Africa is a problem for anyone trying to predict what will happen. Health care there is abominable, as is hygiene, so maybe coronavirus will go nuts there and blow up the curve, just as AIDS did.
I can’t tell you my prediction is right, but I can tell you that coronavirus won’t even begin to rival the flu in number of infections, and it is extremely unlikely to kill as many people.
I wonder if anti-vaxxers are flipping out. That would be hypocritical, wouldn’t it? If you willingly expose your family to a known deadly disease every year, you shouldn’t be too concerned about a rarer and much less deadly disease.
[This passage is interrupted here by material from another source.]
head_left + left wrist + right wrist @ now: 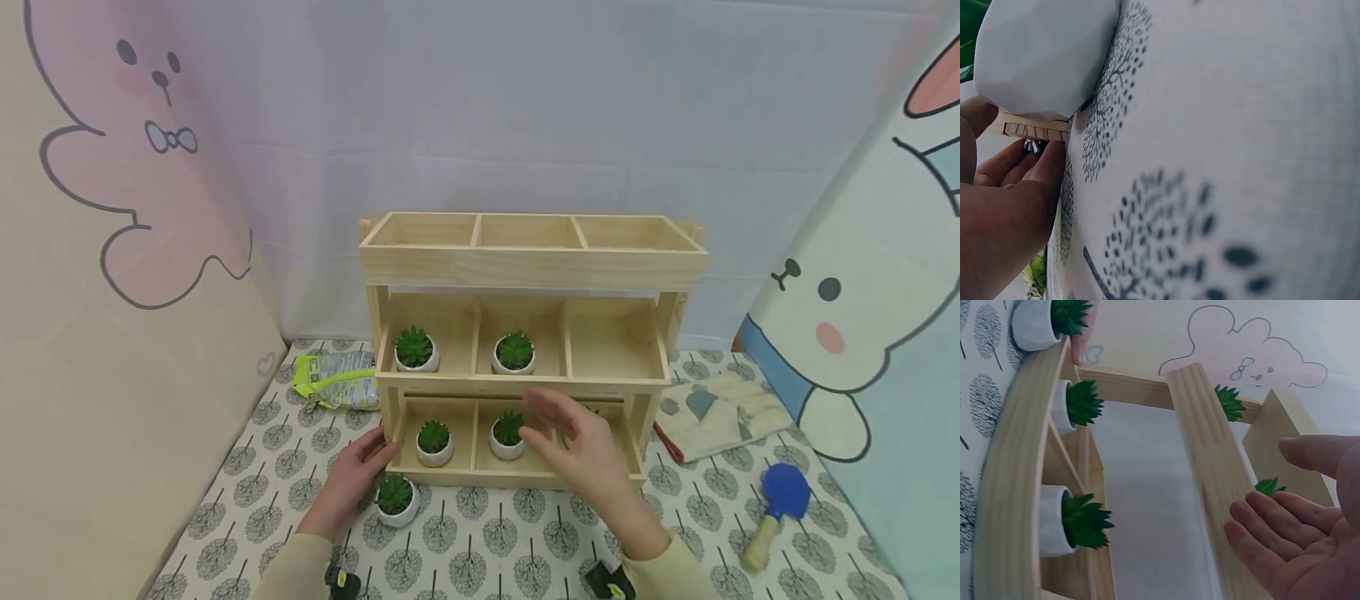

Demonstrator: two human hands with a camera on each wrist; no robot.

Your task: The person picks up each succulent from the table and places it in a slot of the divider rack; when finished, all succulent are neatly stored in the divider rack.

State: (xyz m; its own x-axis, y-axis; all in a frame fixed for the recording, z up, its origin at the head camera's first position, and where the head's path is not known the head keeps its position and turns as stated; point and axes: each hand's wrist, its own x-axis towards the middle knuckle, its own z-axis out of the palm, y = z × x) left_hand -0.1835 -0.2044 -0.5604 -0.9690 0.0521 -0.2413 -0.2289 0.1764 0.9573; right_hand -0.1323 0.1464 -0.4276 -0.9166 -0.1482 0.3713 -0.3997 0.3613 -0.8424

What’s going to happen to the companies that make toilet paper when this is over? No one except me will buy it for at least a year. I guess I’ll get some bargains. I wish someone would tell me why people are buying toilet paper. I don’t get it at all. What is the connection between a respiratory infection and using 20 times as much toilet paper as usual?
It will be interesting to see how close my predictions are to the truth. They may be wrong by a wide margin, but the flu, which is something we can count on, will still beat coronavirus. That, you can bank on.
Before I quit, a question: why isn’t anyone talking about the flat transmission rate in China? Coronavirus is now at a near-standstill there, so why shouldn’t the same thing happen everywhere else?
March 14th, 2020 at 9:59 PM
The China numbers are goofy due to them lying. I think the overall decline (as a plotted curve) is accurate. But I find their reported increases early on of EXACTLY 2.1% a day to be…. suspicious.
March 15th, 2020 at 5:40 PM
I’m not using any math, just my head and my observations. I think this “flu” has been here since at least Dec. Friends and relatives have had a flu that isn’t testing positive for the current homeboy flu, just a “flu.” Now we are all hot and bothered because “pandemic.” I’m rolling my eyes and hoping I don’t turn into a statistic.